▸ Activity
Lift out, unaltered, the lines of the material below between the line holding "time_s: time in" and the line holding "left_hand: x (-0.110", counting both.
----- Extracted records -----
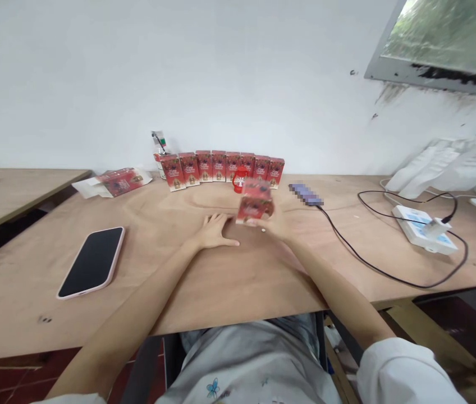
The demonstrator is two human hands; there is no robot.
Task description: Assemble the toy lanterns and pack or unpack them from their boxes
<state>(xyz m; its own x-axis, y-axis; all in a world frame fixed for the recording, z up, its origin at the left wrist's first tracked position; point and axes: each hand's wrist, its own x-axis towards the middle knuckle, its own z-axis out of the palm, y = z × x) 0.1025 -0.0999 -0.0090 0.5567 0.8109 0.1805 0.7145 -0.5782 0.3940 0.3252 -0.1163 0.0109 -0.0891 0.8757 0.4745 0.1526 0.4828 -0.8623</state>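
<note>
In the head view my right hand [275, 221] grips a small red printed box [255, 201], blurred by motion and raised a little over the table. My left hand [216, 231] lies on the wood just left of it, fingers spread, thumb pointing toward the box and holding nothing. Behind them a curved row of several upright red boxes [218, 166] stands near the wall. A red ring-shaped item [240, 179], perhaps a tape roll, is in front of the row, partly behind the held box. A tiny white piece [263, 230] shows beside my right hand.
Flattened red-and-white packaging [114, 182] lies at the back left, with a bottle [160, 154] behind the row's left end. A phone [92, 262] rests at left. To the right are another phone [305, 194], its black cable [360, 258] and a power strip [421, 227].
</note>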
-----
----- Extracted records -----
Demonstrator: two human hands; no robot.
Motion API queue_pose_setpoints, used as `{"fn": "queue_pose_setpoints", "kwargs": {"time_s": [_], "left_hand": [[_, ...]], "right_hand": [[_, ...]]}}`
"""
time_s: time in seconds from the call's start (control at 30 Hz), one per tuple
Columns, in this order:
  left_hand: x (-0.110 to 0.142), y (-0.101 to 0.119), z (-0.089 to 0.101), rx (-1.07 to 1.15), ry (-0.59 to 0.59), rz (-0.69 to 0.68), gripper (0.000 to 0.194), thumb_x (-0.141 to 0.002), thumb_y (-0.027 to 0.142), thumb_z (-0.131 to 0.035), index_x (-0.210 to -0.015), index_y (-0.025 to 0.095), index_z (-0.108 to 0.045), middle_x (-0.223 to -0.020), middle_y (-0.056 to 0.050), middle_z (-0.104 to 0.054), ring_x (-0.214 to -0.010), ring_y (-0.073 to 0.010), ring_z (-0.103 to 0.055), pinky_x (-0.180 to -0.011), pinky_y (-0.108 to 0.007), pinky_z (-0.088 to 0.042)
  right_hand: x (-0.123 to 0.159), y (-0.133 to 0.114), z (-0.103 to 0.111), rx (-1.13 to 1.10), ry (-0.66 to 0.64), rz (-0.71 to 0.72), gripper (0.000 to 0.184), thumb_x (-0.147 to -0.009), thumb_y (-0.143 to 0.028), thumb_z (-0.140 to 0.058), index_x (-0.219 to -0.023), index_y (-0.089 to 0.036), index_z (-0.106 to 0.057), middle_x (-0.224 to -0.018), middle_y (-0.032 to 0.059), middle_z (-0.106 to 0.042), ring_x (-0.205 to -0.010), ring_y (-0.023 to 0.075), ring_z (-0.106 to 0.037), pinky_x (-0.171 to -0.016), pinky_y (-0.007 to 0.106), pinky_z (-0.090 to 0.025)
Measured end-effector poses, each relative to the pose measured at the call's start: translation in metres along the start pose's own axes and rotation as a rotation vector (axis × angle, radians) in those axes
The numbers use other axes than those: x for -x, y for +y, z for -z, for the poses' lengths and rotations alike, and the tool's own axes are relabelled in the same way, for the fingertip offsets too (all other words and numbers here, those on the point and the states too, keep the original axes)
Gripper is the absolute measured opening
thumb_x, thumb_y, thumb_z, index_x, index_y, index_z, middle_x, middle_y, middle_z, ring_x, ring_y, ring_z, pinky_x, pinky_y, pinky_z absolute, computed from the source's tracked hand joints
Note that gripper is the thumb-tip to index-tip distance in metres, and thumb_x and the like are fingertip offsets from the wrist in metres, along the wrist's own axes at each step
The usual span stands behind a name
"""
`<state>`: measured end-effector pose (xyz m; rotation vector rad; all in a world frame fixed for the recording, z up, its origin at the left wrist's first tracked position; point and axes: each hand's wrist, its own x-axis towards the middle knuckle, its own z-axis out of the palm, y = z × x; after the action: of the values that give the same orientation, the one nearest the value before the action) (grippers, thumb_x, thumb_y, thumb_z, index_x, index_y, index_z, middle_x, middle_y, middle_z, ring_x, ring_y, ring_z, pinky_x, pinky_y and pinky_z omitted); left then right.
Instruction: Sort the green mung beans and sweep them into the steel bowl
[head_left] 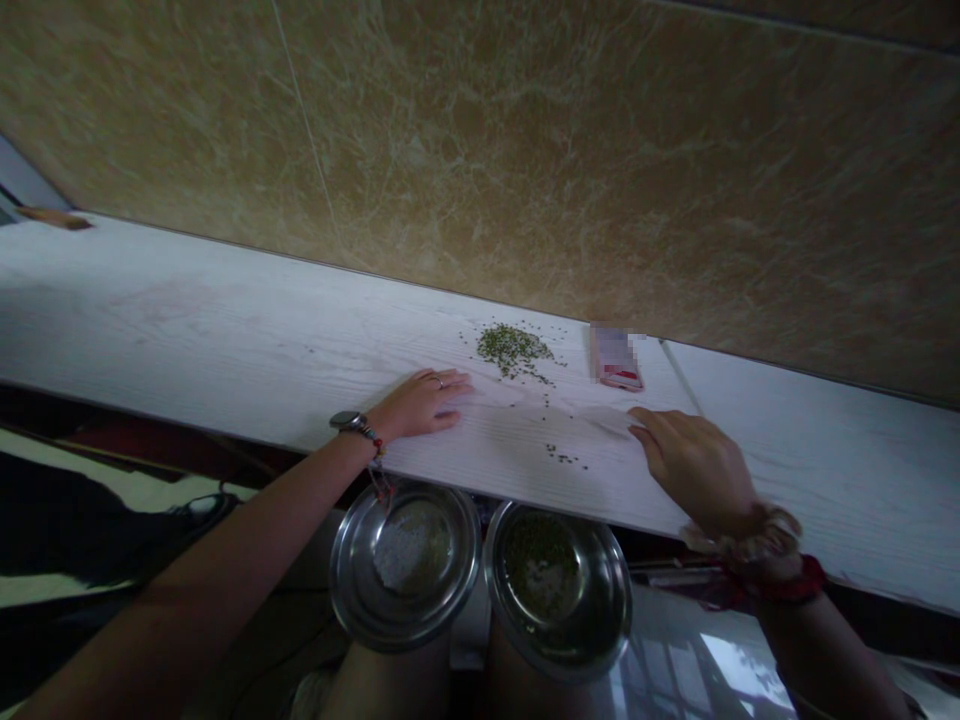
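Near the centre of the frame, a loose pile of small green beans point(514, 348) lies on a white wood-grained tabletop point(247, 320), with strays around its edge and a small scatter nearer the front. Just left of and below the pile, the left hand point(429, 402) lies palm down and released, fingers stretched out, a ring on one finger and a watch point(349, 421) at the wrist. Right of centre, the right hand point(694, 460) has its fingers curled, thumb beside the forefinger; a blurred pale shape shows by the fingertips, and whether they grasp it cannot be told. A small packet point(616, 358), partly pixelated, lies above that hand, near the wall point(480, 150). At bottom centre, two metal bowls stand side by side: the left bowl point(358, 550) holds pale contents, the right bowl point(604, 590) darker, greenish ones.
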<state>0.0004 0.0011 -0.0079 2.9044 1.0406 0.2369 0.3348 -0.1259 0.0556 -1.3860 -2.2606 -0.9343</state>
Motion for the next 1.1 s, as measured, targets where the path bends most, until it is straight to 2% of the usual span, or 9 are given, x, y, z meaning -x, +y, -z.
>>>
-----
▸ Exercise response
time_s: time in seconds from the call's start (control at 30 Hz), one per tuple
Columns, in this order:
  left_hand: x (-0.110 to 0.142), y (-0.101 to 0.119), z (-0.089 to 0.101), rx (-1.07 to 1.15), ry (-0.59 to 0.59), rz (-0.69 to 0.68), gripper (0.000 to 0.194), thumb_x (-0.141 to 0.002), thumb_y (-0.027 to 0.142), thumb_z (-0.131 to 0.035), index_x (-0.210 to -0.015), index_y (-0.025 to 0.095), index_z (-0.108 to 0.045), middle_x (-0.223 to -0.020), middle_y (-0.056 to 0.050), middle_z (-0.104 to 0.054), ring_x (-0.214 to -0.010), ring_y (-0.073 to 0.010), ring_z (-0.103 to 0.055), pinky_x (-0.180 to -0.011), pinky_y (-0.108 to 0.007), pinky_z (-0.088 to 0.042)

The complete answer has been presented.